E sopratutto di fiducia: tra controllati e controllori. Per l'occasione sarebbero da citare altri versetti dei vangeli ma tant'è...
Il conquibus che zio Benny devolverà traendolo dalle donazioni per la sua beneficenza personale è, udite udite di 500 mila euro.a orecchio il valore di un appartamento di quattro  stanze con cucina abitabile, due bagni e cantina, in zona semi centrale a Milano. Che rapportato al disastro di cui si parla lascia a bocca aperta. Un po' tiratino, zio Benny.
Anche perché la cospicua somma sarà distribuita ai vescovi di ben cinque, diconsi cinque, città: Mantova, Modena, Ferrara, Carpi e Bologna (1). Speriamo che non sia troppo.
E' vero che un vecchio popolare adagio emiliano-romagnolo recita: piutost che nient s'è mei piutost (piuttosto che niente è meglio piuttosto).
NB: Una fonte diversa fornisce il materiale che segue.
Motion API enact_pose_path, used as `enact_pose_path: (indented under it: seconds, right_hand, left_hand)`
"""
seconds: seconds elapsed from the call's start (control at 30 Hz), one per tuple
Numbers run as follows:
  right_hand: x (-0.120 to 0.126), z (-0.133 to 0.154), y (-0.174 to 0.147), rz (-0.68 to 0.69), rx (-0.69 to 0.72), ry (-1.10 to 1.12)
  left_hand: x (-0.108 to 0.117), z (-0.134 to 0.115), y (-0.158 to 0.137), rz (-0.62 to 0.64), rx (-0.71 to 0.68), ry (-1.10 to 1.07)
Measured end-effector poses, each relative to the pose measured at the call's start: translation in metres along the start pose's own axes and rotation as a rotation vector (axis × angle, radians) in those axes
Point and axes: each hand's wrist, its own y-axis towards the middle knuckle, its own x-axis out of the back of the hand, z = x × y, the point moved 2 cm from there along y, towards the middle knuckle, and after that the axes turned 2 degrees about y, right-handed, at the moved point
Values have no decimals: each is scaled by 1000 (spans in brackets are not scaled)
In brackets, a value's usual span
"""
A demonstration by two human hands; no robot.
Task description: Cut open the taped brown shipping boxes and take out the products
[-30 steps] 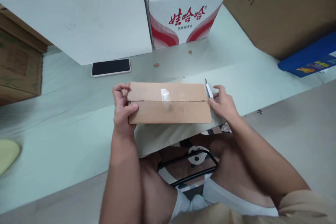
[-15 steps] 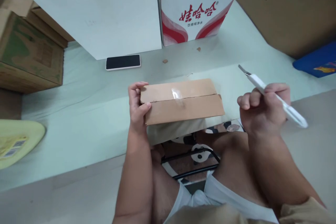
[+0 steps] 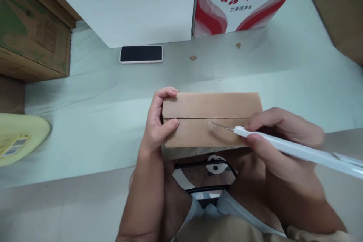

Ma dato che l'annuncio è stato dato con paterna e clericale modestia davanti a una gran folla di fedeli (850mila/1milione a seconda delle fonti) e, sopratutto, a beneficio di innumerevoli media nazionali ed esteri, il piutost avrebbe dovuto essere mediaticamente più interessante.

ps. zio Benny Santità, anche a Lei, gratis, lo stesso consiglio dato a Formigoni: cambi consulente di comunicazione. Per 2000 anni avete comunicato bene (ahinoi), vi state disunendo sul finale?